Prescriptive analytics is an advanced form of analytics that goes beyond descriptive and predictive analytics to provide recommended actions based on prediction of future events.
With the increasing availability of vast amounts of real-time data and the progression of analytics tools and technologies, prescriptive analytics is becoming an essential aspect of business strategy for organisations across the globe.
Prescriptive analytics uses cutting-edge technology and tools including mathematical models, machine learning algorithms, business rules, and computational modelling methods.
These tools are capable of processing a wide array of data, be it structured, semi-structured, and unstructured data – to predict future occurrences and thus prescribe the optimal course of action.

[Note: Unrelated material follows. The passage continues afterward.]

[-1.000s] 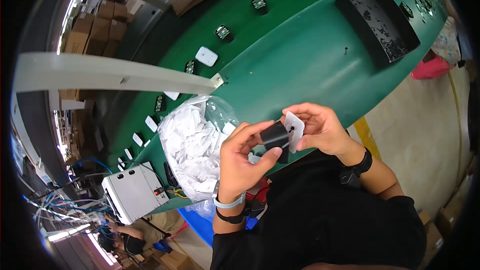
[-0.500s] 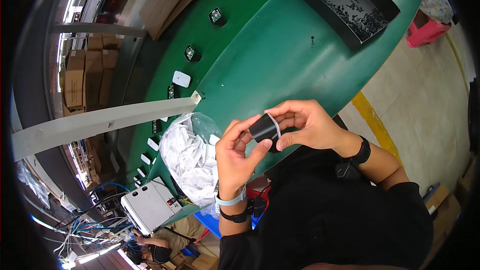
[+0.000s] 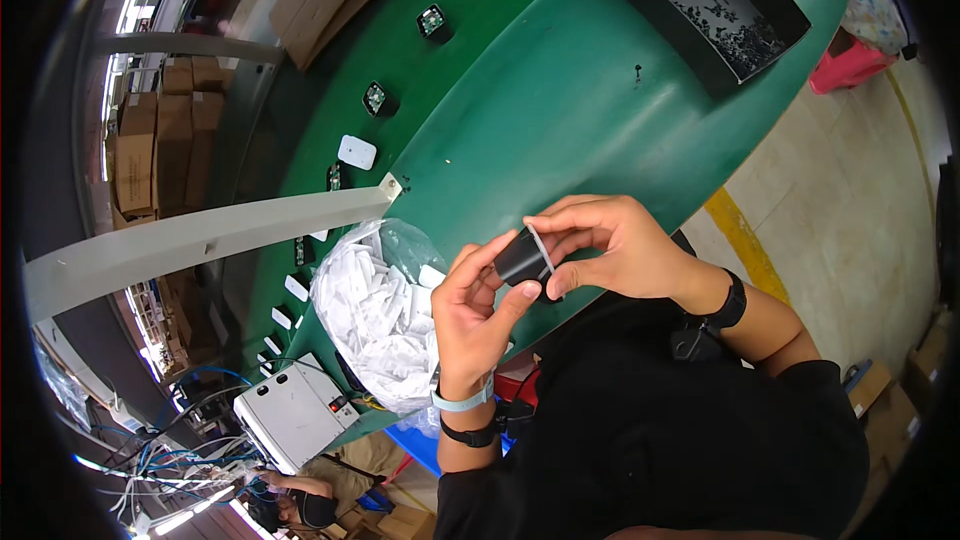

The ultimate aim of prescriptive analytics is not just to predict the future, but to take advantage of these predictions to achieve the best possible business outcomes.
In business, prescriptive analytics finds use in numerous applications. It can, for example, help org’s to optimise production schedules, inventory management, and supply chains, leading to cost savings and improved operational efficiency.
This relatively new analytical approach also proves beneficial in finding the most effective marketing strategies, predicting customer behaviour and adjusting various factors in real-time to boost sales and revenues.
Prescriptive analytics is being used successfully in various sectors. In healthcare, for instance, it is used to predict health issues in patients and prescribe preventive measures, thereby improving patient outcomes while reducing healthcare costs.
In the retail sector, prescriptive analytics enable businesses to predict customer demands during peak seasons and retain customers by offering personalised promotions and discounts.
Despite its significant potential, prescriptive analytics does have its challenges. Implementing prescriptive analytics requires a substantial investment in technology, data infrastructure, and skilled professionals.
Dealing with real-time data from various sources can give rise to issues related to data quality, privacy, and security.
Nonetheless, the potential benefits of prescriptive analytics outweigh the challenges.
As businesses across the globe continue to produce and collect vast amounts of data, the need for advanced analytics that can make the best use of these data to make informed decisions and boost business outcomes is apparent.
BEST PRACTICES
Businesses can deploy this form of advanced analytics to uncover hidden patterns, relationships, and dependencies and identify potentially profitable opportunities.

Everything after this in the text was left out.